Medicaid Program – Improper Medicaid Payments for Outpatient Services Billed as Inpatient Claims

Issued Date
August 30, 2023
Agency/Authority
Health, Department of (Medicaid Program)

Objective

To determine whether Medicaid made improper payments to hospitals for outpatient services that were erroneously billed as inpatient claims. The audit covered the period from January 2018 through March 2022.

About the Program

The State’s Medicaid program is administered by the Department of Health (Department).
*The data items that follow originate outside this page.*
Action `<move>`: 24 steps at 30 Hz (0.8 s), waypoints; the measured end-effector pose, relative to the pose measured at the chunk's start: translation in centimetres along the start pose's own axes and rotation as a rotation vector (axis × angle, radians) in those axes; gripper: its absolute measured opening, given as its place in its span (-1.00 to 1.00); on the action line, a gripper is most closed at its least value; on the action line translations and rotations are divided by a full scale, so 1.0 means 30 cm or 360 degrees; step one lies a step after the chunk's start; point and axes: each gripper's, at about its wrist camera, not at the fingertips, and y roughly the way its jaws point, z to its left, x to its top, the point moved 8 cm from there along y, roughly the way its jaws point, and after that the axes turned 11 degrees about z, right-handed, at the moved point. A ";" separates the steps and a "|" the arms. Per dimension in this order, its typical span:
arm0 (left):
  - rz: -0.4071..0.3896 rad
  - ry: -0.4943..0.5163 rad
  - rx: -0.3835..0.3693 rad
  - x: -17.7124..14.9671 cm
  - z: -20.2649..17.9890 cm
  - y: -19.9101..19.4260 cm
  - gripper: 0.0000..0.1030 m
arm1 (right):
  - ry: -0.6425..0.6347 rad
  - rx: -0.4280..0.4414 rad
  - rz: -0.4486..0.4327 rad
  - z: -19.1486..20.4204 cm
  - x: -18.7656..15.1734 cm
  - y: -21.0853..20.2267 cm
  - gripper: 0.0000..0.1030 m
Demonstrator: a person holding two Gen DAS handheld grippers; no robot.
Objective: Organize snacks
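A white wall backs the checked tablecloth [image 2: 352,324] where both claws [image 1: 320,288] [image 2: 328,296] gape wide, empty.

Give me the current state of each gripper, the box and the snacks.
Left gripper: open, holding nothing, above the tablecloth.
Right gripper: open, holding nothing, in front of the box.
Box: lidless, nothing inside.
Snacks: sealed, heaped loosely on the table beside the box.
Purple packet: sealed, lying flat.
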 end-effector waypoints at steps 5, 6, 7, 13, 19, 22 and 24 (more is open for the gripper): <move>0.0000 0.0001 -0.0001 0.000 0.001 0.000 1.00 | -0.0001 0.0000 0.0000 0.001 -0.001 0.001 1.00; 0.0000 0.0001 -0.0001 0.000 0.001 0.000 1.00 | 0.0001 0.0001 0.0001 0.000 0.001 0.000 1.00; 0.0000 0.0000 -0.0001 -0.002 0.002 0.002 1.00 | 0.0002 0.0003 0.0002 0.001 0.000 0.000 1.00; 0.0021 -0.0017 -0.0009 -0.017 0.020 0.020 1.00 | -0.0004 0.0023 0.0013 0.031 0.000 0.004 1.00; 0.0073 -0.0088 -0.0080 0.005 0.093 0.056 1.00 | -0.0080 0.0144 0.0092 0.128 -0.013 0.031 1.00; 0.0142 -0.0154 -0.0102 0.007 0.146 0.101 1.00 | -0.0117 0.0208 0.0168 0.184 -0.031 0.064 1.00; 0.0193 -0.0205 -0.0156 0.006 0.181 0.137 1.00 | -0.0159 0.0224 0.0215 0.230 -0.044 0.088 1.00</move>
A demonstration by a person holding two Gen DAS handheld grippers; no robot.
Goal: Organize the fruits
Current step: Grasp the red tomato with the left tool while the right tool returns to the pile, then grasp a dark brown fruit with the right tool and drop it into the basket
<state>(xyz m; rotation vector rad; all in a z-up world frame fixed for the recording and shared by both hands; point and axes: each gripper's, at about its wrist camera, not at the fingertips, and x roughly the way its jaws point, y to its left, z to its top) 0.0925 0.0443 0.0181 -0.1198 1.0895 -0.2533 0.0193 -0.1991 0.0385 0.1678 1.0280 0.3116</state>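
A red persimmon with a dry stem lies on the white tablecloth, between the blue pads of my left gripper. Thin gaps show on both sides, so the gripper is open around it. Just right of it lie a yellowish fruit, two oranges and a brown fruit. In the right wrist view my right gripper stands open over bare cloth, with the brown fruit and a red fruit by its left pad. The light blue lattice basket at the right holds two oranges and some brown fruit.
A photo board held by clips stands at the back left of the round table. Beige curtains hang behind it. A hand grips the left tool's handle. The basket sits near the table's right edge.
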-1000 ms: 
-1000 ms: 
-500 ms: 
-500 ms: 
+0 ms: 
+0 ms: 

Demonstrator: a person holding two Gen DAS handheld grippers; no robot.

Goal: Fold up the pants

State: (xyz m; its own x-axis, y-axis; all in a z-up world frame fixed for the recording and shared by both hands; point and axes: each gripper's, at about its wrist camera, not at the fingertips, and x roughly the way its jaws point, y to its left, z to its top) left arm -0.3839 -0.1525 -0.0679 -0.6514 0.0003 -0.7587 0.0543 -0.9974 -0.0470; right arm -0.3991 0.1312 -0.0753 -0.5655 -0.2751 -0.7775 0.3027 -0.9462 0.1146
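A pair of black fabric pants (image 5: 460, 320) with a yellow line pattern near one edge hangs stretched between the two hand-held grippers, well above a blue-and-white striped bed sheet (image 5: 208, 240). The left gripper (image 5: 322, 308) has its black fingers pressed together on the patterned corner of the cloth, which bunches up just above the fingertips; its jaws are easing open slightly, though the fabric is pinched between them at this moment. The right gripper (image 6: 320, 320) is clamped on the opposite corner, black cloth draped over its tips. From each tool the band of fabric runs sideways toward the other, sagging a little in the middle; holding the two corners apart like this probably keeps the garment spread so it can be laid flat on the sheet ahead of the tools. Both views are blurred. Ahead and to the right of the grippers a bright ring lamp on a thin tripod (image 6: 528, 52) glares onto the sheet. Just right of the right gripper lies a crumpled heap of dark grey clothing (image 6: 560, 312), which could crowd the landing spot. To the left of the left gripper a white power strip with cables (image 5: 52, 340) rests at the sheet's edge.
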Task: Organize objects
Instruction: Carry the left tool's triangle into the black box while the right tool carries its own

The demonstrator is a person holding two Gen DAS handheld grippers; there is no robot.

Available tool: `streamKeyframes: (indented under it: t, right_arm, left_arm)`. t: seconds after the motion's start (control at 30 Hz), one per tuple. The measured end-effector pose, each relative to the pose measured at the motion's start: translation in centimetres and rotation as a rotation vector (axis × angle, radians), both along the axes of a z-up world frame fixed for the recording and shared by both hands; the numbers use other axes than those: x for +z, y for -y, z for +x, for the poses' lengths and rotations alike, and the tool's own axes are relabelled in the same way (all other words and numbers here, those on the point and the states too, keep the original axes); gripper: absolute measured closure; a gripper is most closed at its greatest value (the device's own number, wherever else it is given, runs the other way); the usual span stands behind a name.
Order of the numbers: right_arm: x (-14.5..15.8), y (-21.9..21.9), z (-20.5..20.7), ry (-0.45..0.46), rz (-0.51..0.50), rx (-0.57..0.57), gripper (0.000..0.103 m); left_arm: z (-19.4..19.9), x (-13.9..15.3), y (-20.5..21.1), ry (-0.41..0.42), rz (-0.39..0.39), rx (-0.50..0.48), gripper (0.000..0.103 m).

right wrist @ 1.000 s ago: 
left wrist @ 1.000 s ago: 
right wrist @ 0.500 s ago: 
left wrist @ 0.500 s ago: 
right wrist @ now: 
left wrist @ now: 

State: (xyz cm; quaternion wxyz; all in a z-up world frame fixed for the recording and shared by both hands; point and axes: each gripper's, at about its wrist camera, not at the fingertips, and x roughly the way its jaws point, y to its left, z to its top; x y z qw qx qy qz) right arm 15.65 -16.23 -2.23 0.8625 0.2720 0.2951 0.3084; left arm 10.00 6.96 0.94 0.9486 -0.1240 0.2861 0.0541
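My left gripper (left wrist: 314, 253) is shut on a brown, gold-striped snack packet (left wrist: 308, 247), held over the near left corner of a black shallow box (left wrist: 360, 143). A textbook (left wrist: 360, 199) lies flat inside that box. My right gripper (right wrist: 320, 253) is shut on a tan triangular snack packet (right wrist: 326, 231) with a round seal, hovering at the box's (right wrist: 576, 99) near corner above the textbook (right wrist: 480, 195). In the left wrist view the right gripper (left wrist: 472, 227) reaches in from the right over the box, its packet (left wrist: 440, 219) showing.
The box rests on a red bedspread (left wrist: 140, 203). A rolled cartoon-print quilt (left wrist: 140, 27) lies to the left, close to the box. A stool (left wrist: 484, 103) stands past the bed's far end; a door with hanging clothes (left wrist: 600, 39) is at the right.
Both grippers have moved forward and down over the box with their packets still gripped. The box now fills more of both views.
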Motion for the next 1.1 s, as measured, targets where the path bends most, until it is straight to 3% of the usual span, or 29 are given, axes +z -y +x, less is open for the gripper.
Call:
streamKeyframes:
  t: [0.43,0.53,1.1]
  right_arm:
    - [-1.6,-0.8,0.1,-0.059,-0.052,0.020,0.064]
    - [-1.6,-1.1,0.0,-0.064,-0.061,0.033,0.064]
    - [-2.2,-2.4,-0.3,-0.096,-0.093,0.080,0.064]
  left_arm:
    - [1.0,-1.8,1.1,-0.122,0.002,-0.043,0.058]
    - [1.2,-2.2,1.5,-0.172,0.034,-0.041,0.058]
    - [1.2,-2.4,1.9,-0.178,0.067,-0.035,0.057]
The Medicaid program reimburses hospitals for inpatient and outpatient services. A recipient’s status in a hospital – inpatient versus outpatient – affects Medicaid’s reimbursement for services provided.

Inpatient care generally requires recipients to stay overnight in the hospital and be monitored by the health care team at the hospital throughout treatment and recovery. Generally, outpatient services are medical procedures that can be performed in the same day.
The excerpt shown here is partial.